▶ TASK DETAILS: Once you have read the listing, print all of it word for word.

▶ INPUT:
============
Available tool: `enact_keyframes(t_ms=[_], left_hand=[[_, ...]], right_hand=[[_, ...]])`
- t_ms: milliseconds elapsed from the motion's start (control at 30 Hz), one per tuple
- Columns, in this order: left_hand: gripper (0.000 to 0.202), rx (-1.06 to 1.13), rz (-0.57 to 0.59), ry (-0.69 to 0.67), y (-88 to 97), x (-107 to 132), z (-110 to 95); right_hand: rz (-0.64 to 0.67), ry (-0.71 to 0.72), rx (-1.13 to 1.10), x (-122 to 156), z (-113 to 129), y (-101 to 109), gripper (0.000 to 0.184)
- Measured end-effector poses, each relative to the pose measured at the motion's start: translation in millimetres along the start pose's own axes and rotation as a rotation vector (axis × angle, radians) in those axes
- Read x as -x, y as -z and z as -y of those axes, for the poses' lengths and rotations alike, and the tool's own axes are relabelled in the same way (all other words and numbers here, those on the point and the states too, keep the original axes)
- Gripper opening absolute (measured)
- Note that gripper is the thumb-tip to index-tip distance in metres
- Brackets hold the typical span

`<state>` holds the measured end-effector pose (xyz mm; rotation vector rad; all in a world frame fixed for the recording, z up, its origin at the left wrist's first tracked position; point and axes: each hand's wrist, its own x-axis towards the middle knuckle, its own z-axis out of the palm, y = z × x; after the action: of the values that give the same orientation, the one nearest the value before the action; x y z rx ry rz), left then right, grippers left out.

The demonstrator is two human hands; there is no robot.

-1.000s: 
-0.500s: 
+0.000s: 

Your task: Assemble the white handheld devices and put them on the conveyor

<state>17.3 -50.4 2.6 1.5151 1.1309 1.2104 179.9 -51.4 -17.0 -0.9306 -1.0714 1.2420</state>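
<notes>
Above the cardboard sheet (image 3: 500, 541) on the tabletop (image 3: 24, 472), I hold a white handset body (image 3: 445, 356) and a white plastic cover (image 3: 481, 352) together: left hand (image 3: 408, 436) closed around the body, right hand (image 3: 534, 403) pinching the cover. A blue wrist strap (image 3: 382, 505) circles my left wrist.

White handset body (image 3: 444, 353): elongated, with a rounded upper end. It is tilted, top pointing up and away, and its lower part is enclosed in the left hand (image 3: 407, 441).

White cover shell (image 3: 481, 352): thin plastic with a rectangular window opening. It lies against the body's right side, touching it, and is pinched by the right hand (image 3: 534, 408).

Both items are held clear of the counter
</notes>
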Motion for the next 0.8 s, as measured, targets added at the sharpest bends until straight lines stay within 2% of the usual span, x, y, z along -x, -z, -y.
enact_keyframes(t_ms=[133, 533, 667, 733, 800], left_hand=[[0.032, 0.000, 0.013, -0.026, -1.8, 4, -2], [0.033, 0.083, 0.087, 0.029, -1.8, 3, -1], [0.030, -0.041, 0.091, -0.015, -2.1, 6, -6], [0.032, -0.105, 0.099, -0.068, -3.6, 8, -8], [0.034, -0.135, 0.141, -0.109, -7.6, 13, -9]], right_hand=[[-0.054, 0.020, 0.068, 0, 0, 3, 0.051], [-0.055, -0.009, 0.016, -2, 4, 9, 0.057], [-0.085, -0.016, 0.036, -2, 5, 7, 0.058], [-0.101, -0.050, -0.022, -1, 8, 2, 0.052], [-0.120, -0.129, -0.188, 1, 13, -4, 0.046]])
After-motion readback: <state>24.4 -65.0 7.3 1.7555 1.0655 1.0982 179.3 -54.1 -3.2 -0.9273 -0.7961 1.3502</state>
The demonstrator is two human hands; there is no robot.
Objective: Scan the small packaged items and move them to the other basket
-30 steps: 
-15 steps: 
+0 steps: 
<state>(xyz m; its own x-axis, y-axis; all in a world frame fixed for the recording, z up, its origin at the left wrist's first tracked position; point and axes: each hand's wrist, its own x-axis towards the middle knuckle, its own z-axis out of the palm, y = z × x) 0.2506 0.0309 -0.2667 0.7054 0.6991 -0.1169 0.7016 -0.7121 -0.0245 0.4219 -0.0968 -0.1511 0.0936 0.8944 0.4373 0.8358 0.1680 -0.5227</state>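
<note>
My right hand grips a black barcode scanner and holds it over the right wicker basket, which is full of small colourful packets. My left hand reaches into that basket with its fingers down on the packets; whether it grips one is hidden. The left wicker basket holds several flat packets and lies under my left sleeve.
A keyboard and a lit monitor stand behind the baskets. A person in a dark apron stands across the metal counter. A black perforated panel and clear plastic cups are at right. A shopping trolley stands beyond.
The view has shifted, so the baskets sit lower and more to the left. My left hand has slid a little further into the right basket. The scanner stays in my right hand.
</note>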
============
▶ PROBLEM SOLUTION:
Available tool: `enact_keyframes(t_ms=[_], left_hand=[[_, ...]], right_hand=[[_, ...]])`
- t_ms: milliseconds elapsed from the motion's start (control at 30 Hz), one per tuple
- Columns, in this order: left_hand: gripper (0.000 to 0.202), rx (-1.06 to 1.13), rz (-0.57 to 0.59), ry (-0.69 to 0.67), y (-88 to 97), x (-107 to 132), z (-110 to 95); right_hand: rz (-0.64 to 0.67), ry (-0.71 to 0.72), rx (-1.13 to 1.10), x (-122 to 156), z (-113 to 129), y (-101 to 109), gripper (0.000 to 0.184)
- Measured end-effector poses, each relative to the pose measured at the motion's start: translation in millimetres along the start pose's own axes and rotation as a rotation vector (axis × angle, radians) in those axes
- Read x as -x, y as -z and z as -y of those axes, for the poses' lengths and rotations alike, and the tool's own axes are relabelled in the same way (all other words and numbers here, those on the point and the states too, keep the original axes)
- Gripper opening absolute (measured)
- Note that gripper is the thumb-tip to index-tip distance in metres
- Brackets hold the typical span

`<state>` holds the measured end-effector pose (xyz mm; rotation vector rad; all in a world frame fixed for the recording, z up, its origin at the left wrist's first tracked position; point and axes: each hand's wrist, its own x-axis towards the middle knuckle, its own z-axis out of the palm, y = z × x; after the action: of the values that give the same orientation, the one nearest the value before the action; x y z rx ry rz), left then right, grippers left out.

The demonstrator is two human hands; there is no robot.

-1.000s: 
-0.500s: 
+0.000s: 

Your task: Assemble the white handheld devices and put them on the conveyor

<state>17.3 -50.4 2.6 1.5151 1.1309 1.2104 179.9 -51.4 -17.0 -0.9306 -1.0714 1.2420</state>
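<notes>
Above the cardboard sheet (image 3: 500, 541) on the tabletop (image 3: 24, 472), I hold a white handset body (image 3: 445, 356) and a white plastic cover (image 3: 481, 352) together: left hand (image 3: 408, 436) closed around the body, right hand (image 3: 534, 403) pinching the cover. A blue wrist strap (image 3: 382, 505) circles my left wrist.

White handset body (image 3: 444, 353): elongated, with a rounded upper end. It is tilted, top pointing up and away, and its lower part is enclosed in the left hand (image 3: 407, 441).

White cover shell (image 3: 481, 352): thin plastic with a rectangular window opening. It lies against the body's right side, touching it, and is pinched by the right hand (image 3: 534, 408).

Both items are held clear of the counter
</notes>
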Motion for the next 0.8 s, as measured, targets added at the sharpest bends until straight lines stay within 2% of the usual span, x, y, z along -x, -z, -y.
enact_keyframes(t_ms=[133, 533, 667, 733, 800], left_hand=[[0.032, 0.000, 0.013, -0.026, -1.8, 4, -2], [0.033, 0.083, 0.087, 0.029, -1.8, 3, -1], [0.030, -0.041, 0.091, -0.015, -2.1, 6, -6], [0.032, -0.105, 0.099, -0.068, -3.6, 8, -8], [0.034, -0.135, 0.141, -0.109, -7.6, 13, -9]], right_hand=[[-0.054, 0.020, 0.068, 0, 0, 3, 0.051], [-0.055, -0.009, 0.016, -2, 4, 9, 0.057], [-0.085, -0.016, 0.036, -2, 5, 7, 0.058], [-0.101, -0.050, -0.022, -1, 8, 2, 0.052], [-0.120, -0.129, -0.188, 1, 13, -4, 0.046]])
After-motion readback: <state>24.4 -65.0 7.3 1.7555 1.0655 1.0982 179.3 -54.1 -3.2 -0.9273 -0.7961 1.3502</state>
The demonstrator is two human hands; there is no robot.
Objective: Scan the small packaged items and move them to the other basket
-30 steps: 
-15 steps: 
+0 steps: 
<state>(xyz m; its own x-axis, y-axis; all in a world frame fixed for the recording, z up, its origin at the left wrist's first tracked position; point and axes: each hand's wrist, its own x-axis towards the middle knuckle, its own z-axis out of the palm, y = z × x) 0.2506 0.0309 -0.2667 0.7054 0.6991 -0.1169 0.7016 -0.7121 -0.0245 0.4219 -0.0968 -0.1511 0.0936 0.8944 0.4373 0.8358 0.1680 -0.5227</state>
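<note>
My right hand grips a black barcode scanner and holds it over the right wicker basket, which is full of small colourful packets. My left hand reaches into that basket with its fingers down on the packets; whether it grips one is hidden. The left wicker basket holds several flat packets and lies under my left sleeve.
A keyboard and a lit monitor stand behind the baskets. A person in a dark apron stands across the metal counter. A black perforated panel and clear plastic cups are at right. A shopping trolley stands beyond.
The view has shifted, so the baskets sit lower and more to the left. My left hand has slid a little further into the right basket. The scanner stays in my right hand.
</note>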

No further output is given for this exercise.